A priest dies and is waiting in line at the Pearly Gates.  Ahead of him is a guy who’s dressed in sunglasses, a loud shirt, leather jacket, and  jeans. Saint Peter addresses this cool guy, ‘Who are you, so that  I may know whether or not to recommend that you be admitted to the Kingdom of Heaven?‘  The guy replies, ‘I’m Jack, retired Continental Airlines pilot from Houston.‘ Saint Peter consults his list. He smiles and says to the pilot, ‘Take  this silken robe and golden staff and enter the Kingdom.’ The pilot goes into Heaven with his robe and staff. Next, it’s the priest’s turn. He stands erect and booms out, ‘I am Father Bob, pastor of Saint Mary’s in Pasadena for the last 43 years.’ Saint Peter consults his list. He says to the priest, ‘Take this cotton  robe and wooden staff and enter the Kingdom.’ ‘Just a minute,’ says the good father. ‘That man was a pilot and he gets  a silken robe and golden staff and I get only cotton and wood. How can  this be?’ ‘Up here  we go by results,’ says Saint Peter. ‘When you preached - people slept. When he flew, people prayed.’
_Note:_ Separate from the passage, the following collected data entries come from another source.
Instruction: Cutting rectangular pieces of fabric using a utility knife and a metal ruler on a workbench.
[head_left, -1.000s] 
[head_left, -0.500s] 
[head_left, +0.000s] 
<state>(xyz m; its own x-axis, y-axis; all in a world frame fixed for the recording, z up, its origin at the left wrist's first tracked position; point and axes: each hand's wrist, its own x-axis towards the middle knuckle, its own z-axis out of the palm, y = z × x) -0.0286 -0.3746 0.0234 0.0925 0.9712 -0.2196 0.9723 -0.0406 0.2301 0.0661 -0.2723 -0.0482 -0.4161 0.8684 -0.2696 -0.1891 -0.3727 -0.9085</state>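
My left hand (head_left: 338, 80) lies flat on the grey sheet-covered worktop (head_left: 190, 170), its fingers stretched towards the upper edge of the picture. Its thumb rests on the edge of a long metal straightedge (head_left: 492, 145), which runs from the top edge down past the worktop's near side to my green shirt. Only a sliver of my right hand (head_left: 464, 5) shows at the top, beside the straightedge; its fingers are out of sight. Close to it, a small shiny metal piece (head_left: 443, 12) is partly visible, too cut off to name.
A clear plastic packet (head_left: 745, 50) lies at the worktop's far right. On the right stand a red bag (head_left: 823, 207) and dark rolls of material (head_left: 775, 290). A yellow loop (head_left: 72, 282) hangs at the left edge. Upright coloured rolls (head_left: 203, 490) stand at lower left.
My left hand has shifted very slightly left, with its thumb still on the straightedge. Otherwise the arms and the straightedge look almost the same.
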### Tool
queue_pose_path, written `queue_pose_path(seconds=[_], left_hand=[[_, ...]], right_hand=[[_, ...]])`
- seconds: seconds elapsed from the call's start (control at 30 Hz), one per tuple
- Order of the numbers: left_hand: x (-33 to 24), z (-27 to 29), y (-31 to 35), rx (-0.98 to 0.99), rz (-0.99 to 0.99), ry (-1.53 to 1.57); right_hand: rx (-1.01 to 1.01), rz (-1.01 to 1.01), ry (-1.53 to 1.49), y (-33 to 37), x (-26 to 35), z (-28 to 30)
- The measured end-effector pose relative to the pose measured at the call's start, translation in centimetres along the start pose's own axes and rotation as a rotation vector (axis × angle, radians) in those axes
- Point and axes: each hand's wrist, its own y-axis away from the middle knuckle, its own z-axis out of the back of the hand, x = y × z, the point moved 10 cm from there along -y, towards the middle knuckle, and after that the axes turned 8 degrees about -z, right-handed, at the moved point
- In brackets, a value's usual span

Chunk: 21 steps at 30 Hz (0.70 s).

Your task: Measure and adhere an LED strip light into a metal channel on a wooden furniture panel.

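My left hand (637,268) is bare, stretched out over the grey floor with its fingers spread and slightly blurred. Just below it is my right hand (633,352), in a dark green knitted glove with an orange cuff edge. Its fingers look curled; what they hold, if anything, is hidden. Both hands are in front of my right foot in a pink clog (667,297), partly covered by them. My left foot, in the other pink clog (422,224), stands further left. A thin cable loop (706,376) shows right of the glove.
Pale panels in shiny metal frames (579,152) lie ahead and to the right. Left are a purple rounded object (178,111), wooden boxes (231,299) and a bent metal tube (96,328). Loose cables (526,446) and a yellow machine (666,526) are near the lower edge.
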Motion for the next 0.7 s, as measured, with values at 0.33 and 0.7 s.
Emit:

A monkey goes into a psychiatrist’s rooms and says ‘I need help.’ How do you know, asked the psychiatrist. The monkey replied that someone told him recently: You are what you eat! And what does that mean for you? asked the psychiatrist. The monkey replied: I must be nuts!

A vulture goes into the airline counter with two rabbits in his talons. However, the counter staff refused to let him on the plane. “Why is that?”, inquired the vulture. “I’m sorry sir” said the attendant, “but you are only allowed one carrion.”..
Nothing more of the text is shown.